Set down all of the records word for word.

*** Opening of Material provided ***

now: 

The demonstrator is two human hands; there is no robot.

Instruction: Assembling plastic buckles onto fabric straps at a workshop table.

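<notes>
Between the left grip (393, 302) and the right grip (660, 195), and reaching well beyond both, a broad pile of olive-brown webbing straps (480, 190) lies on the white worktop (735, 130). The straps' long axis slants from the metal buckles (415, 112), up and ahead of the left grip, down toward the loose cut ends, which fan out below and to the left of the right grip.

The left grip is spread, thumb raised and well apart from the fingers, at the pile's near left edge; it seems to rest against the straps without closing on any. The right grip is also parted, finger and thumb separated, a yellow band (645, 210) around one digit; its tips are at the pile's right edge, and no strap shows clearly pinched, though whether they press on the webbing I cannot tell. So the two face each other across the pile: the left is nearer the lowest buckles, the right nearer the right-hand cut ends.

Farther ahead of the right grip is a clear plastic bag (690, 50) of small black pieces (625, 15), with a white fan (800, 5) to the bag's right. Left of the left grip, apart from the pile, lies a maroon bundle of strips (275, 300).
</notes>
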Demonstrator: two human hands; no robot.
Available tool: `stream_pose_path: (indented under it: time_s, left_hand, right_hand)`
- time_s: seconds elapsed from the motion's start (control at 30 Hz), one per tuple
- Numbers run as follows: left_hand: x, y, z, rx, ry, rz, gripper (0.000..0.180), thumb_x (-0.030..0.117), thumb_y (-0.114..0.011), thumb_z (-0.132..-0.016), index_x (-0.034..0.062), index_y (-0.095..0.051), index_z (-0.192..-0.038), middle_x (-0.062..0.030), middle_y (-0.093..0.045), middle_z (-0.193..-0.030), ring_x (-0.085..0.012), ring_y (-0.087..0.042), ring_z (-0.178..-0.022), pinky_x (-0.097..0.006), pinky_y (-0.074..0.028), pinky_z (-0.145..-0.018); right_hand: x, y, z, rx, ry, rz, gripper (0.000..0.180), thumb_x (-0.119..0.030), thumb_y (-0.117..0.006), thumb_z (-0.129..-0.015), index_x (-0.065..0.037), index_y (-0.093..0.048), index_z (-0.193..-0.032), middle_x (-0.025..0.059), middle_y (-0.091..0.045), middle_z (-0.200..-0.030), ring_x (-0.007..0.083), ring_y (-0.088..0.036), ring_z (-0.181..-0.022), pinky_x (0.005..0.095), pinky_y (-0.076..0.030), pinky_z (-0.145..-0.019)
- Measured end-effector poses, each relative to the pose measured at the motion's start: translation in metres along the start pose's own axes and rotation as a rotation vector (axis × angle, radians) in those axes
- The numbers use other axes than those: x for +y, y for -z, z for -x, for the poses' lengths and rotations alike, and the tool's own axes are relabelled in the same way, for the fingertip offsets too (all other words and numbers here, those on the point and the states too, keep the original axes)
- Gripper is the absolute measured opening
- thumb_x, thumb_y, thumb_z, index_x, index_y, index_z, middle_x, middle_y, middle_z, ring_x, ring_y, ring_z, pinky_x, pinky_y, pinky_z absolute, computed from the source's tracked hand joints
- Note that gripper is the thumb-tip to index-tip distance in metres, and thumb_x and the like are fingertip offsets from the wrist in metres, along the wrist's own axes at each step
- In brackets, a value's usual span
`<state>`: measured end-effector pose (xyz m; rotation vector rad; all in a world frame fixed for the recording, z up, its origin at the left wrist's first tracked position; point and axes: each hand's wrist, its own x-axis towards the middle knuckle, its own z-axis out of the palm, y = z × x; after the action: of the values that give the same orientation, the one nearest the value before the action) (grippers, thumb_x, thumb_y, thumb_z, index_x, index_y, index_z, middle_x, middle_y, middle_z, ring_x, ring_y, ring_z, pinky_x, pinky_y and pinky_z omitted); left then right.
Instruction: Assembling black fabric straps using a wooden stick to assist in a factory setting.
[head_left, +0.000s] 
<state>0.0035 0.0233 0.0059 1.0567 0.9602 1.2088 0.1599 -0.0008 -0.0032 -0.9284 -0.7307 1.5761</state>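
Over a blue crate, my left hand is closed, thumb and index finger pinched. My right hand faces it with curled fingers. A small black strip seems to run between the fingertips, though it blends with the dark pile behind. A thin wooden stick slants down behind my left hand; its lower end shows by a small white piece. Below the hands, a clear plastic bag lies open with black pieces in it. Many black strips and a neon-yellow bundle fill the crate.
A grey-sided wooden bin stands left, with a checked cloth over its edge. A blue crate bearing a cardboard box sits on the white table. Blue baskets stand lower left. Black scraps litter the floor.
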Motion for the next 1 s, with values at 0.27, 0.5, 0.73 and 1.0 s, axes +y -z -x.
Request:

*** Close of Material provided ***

Answer to the problem —
now: 

The demonstrator is two human hands; there is no robot.

Instruction: Assembling plastic buckles onto fabric straps at a workshop table.

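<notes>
Between the left grip (393, 302) and the right grip (660, 195), and reaching well beyond both, a broad pile of olive-brown webbing straps (480, 190) lies on the white worktop (735, 130). The straps' long axis slants from the metal buckles (415, 112), up and ahead of the left grip, down toward the loose cut ends, which fan out below and to the left of the right grip.

The left grip is spread, thumb raised and well apart from the fingers, at the pile's near left edge; it seems to rest against the straps without closing on any. The right grip is also parted, finger and thumb separated, a yellow band (645, 210) around one digit; its tips are at the pile's right edge, and no strap shows clearly pinched, though whether they press on the webbing I cannot tell. So the two face each other across the pile: the left is nearer the lowest buckles, the right nearer the right-hand cut ends.

Farther ahead of the right grip is a clear plastic bag (690, 50) of small black pieces (625, 15), with a white fan (800, 5) to the bag's right. Left of the left grip, apart from the pile, lies a maroon bundle of strips (275, 300).
</notes>
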Demonstrator: two human hands; no robot.
Available tool: `stream_pose_path: (indented under it: time_s, left_hand, right_hand)`
- time_s: seconds elapsed from the motion's start (control at 30 Hz), one per tuple
- Numbers run as follows: left_hand: x, y, z, rx, ry, rz, gripper (0.000..0.180), thumb_x (-0.030..0.117), thumb_y (-0.114..0.011), thumb_z (-0.132..-0.016), index_x (-0.034..0.062), index_y (-0.095..0.051), index_z (-0.192..-0.038), middle_x (-0.062..0.030), middle_y (-0.093..0.045), middle_z (-0.193..-0.030), ring_x (-0.085..0.012), ring_y (-0.087..0.042), ring_z (-0.178..-0.022), pinky_x (-0.097..0.006), pinky_y (-0.074..0.028), pinky_z (-0.145..-0.018); right_hand: x, y, z, rx, ry, rz, gripper (0.000..0.180), thumb_x (-0.119..0.030), thumb_y (-0.117..0.006), thumb_z (-0.129..-0.015), index_x (-0.065..0.037), index_y (-0.093..0.048), index_z (-0.193..-0.032), middle_x (-0.025..0.059), middle_y (-0.091..0.045), middle_z (-0.200..-0.030), ring_x (-0.007..0.083), ring_y (-0.088..0.036), ring_z (-0.181..-0.022), pinky_x (0.005..0.095), pinky_y (-0.076..0.030), pinky_z (-0.145..-0.019)
- Measured end-effector poses, each relative to the pose measured at the motion's start: translation in metres along the start pose's own axes and rotation as a rotation vector (axis × angle, radians) in those axes
- The numbers use other axes than those: x for +y, y for -z, z for -x, for the poses' lengths and rotations alike, and the tool's own axes are relabelled in the same way, for the fingertip offsets too (all other words and numbers here, those on the point and the states too, keep the original axes)
- Gripper is the absolute measured opening
- thumb_x, thumb_y, thumb_z, index_x, index_y, index_z, middle_x, middle_y, middle_z, ring_x, ring_y, ring_z, pinky_x, pinky_y, pinky_z absolute, computed from the source's tracked hand joints
- Note that gripper is the thumb-tip to index-tip distance in metres, and thumb_x and the like are fingertip offsets from the wrist in metres, along the wrist's own axes at each step
- In brackets, a value's usual span
`<state>`: measured end-effector pose (xyz m; rotation vector rad; all in a world frame fixed for the recording, z up, its origin at the left wrist's first tracked position; point and axes: each hand's wrist, its own x-axis towards the middle knuckle, its own z-axis out of the palm, y = z × x; after the action: of the values that give the same orientation, the one nearest the value before the action) (grippers, thumb_x, thumb_y, thumb_z, index_x, index_y, index_z, middle_x, middle_y, middle_z, ring_x, ring_y, ring_z, pinky_x, pinky_y and pinky_z omitted); left then right.
Instruction: Assembling black fabric straps using a wooden stick to assist in a factory setting.
[head_left, +0.000s] 
<state>0.0035 0.0233 0.0059 1.0567 0.9602 1.2088 0.1599 -0.0008 -0.0032 -0.9284 -0.7307 1.5761</state>
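Over a blue crate, my left hand is closed, thumb and index finger pinched. My right hand faces it with curled fingers. A small black strip seems to run between the fingertips, though it blends with the dark pile behind. A thin wooden stick slants down behind my left hand; its lower end shows by a small white piece. Below the hands, a clear plastic bag lies open with black pieces in it. Many black strips and a neon-yellow bundle fill the crate.
A grey-sided wooden bin stands left, with a checked cloth over its edge. A blue crate bearing a cardboard box sits on the white table. Blue baskets stand lower left. Black scraps litter the floor.
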Motion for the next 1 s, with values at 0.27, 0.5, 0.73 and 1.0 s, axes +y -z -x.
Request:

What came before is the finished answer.